Maybe the correct starting point for this would be to make first an implementation of the PColumnarDataset protocol, which is "lazy", in the sense that it does not store any data, but has a "pointer" to the mmaped arrow files (or maybe just the filenames).

behrica avatar Oct 25 '20 14:10 behrica

Hmm, then does that correspond to how we manipulate columns? Do we need a '+' operator that simply creates a node in a DAG and then performs it on demand? That is getting closer to the spark Dataframe design for sure.

cnuernber avatar Oct 25 '20 14:10 cnuernber

Maybe we could go rather far by doing 2 new implementations of the protocol PColumnarDataset, namely:

  1. which works on a arrow native buffer (or even just on the arrow file)

    • calls on every call to it arrow/read-stream-dataset-inplace first and
    • delegates to the dataset created before
  2. an other implementation which takes a "folder" or "a seq of arrow files in hierarchy"

  • and calls the methods on each file and joins results together

This could probably be start "simple", and implement very few methods. Kind of the minimal to select rows and columns from the potentially very large underlying arrow files.

Then we need a kind of "collect" method, which produces then a normal in-memory dataset.

This would then follow the idea of "first selecting a window" on a very large (mmaped) data set and then running the analysis on this windows (which is supped to fit in heap) is a normal Dataset

behrica avatar Oct 25 '20 15:10 behrica

Hmm, so load enough of the file to know the schema and then stop at that point? Or assume the first file's schema applies to the rest of the files?

There is select-window and then operator and there is also giant group-by-type operations for aggregations such as Anthony's benchmark: https://github.com/zero-one-group/geni/blob/develop/docs/simple_performance_benchmark.md

cnuernber avatar Oct 25 '20 15:10 cnuernber

Hmm, so load enough of the file to know the schema and then stop at that point? Or assume the first file's schema applies to the rest of the files?

I would assume that in this scenario, the schema is exactly the same in all arrow files. So having different schemas across the files would be an invalid situation

behrica avatar Oct 25 '20 19:10 behrica

If you can know your pipeline a-priori you can do a lot of optimizations by combing steps or reorganization operations. The Spark Dataframe system has these types of optimizations at the cost of a whole lot of engineering and not being able to see partial results, especially in the repl without an explicit collect call. Thinking that through a second, it seems to me that toString could implicitly imply a collect call and then you would know some things like row-count and you would be able to print out the head of the table or something.

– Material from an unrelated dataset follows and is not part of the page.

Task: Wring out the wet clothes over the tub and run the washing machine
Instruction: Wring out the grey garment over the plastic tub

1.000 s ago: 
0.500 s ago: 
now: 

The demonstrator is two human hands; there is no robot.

It very interesting how closely the Geni API matched the tablecloth API.

cnuernber avatar Oct 25 '20 19:10 cnuernber

I could be implemented in this way:


(deftype DirectoryDS [fnames]
  ds-proto/PColumnarDataset
  (columns [this]
    (->>    
     (map
      #(arrow/read-stream-dataset-inplace %)
      fnames)
     (apply ds/concat)
     (ds/columns)))
  ;;;  implement all of PColumnar dataset
  Counted
  (count [this]
    (->>    
     (map
      #(arrow/read-stream-dataset-inplace %)
      fnames)
     (map ds/row-count)
     (reduce +)

     )))

;; usage     
    

(def dss (DirectoryDS.
                 [
                  "screenings/AA_Procurement_Demo/screenings.arrow"
                  "screenings/AHAW_EFSA-Q-2011-00853_SVD/screenings.arrow"
                  ]))

(dss/row-count dss)
(dss/columns dss)

I would like to add support for "partitions", so that nested directory level are handled like additional columns of the dataset

behrica avatar Oct 25 '20 19:10 behrica

You would need a more efficient version of ds/concat. Specifically it concats data at the reader level incurring a cost at each index access. If, for instance, the definition of column supported more than one reader/missing set then you could begin to construct operations (like adding elemwise 2 columns) that were efficient.

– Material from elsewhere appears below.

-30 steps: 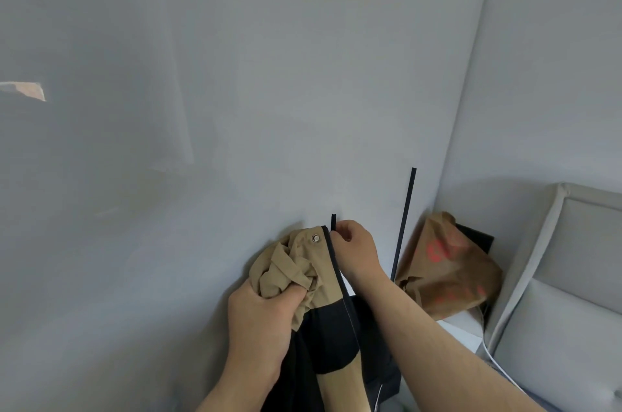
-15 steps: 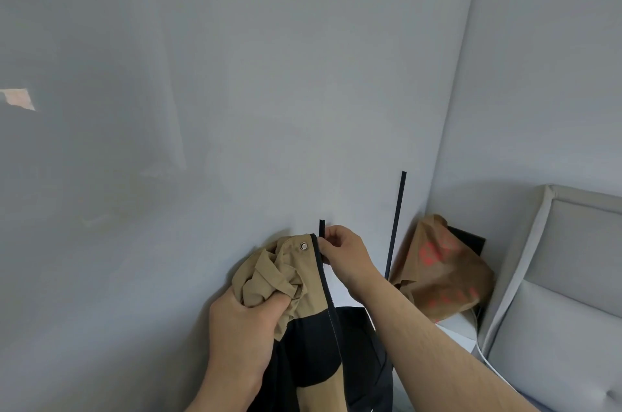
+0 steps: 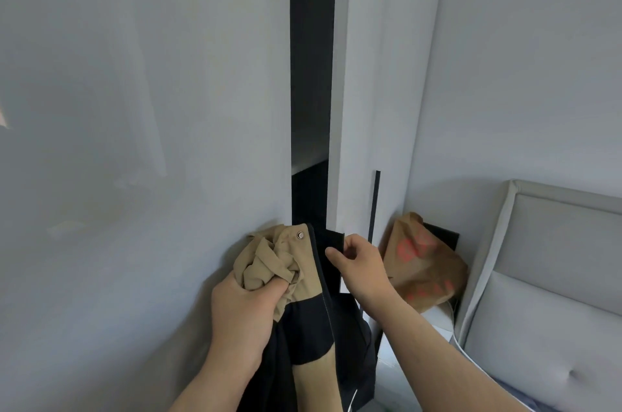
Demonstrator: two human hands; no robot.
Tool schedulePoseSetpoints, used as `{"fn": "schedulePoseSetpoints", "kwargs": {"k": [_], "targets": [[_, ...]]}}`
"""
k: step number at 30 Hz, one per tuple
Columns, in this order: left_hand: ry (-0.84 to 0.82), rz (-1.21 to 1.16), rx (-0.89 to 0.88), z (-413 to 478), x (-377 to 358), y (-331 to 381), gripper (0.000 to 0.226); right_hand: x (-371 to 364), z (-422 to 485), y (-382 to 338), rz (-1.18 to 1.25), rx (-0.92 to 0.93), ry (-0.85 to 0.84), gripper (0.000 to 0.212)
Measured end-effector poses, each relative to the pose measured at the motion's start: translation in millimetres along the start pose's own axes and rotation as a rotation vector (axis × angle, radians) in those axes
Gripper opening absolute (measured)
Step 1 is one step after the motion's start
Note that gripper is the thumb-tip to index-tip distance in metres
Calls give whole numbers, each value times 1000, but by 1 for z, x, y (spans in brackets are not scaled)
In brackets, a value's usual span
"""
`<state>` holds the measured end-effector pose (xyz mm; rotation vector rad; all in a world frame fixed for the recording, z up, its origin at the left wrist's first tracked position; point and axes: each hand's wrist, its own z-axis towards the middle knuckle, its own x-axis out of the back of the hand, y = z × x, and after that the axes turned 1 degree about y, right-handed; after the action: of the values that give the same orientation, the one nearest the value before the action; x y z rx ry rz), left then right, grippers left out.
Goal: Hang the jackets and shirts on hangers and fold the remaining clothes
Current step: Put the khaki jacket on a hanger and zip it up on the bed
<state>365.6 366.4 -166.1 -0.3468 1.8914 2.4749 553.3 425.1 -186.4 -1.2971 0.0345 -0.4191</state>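
Observation:
A tan and black jacket (image 3: pixel 304 277) with a metal snap hangs bunched in front of the white wardrobe. My left hand (image 3: pixel 245 310) is closed around its crumpled tan collar. My right hand (image 3: pixel 358 267) grips the black handle edge (image 3: pixel 335 243) of the right wardrobe door (image 3: pixel 367 108). The door stands ajar, showing a dark gap (image 3: pixel 311 75) with a shelf inside. No hanger shows.
The left wardrobe door (image 3: pixel 151 108) is a closed white panel. A brown paper bag (image 3: pixel 424 267) with red print leans in the corner on a white ledge. A grey padded headboard (image 3: pixel 555 277) stands at the right. A second thin black handle strip (image 3: pixel 373 206) runs beside the bag.
The right wardrobe door has swung open, revealing a dark gap where the doors were closed. My right hand pulled the handle edge rightward. My left hand still holds the jacket.

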Motion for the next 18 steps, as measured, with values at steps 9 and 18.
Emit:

cnuernber avatar Oct 25 '20 19:10 cnuernber

If you can know your pipeline a-priori you can do a lot of optimizations by combing steps or reorganization operations. The Spark Dataframe system has these types of optimizations at the cost of a whole lot of engineering and not being able to see partial results, especially in the repl without an explicit collect call.

I did not think about this level of complexity and optimisation...

behrica avatar Oct 25 '20 19:10 behrica

If you have the atomic operations right then some of that can be done by the programmer for sure. It isn't necessary to start there.

cnuernber avatar Oct 25 '20 19:10 cnuernber

Or rather, perhaps it is easier to start there? What if your dataset definition is a schema and a list of files and then you have a function that, given a datastructure, produces a new dataset. This datastructure contains a simple representation of your data pipeline? Then it would be easy to optimize pipelines.

cnuernber avatar Oct 25 '20 19:10 cnuernber

And potentially only somewhat harder to construct them.

cnuernber avatar Oct 25 '20 19:10 cnuernber

Main mains use case, is to handle the > 50 GB datasets in clojure. The steps for this should be:

  • Have/make a tool and transform the input from whatever format in to directories of arrow files (all having same schema)
  • use something like DiretoryDS to "point" to this directory and use tablecloth operations to analyse it. (eventually this requires only a subet of PCColumnarDataset implemented, namely subset / filter by rows and columnes)
  • this should return a "in-memory" dataset, and the I stay in usual tablecloth world

behrica avatar Oct 25 '20 20:10 behrica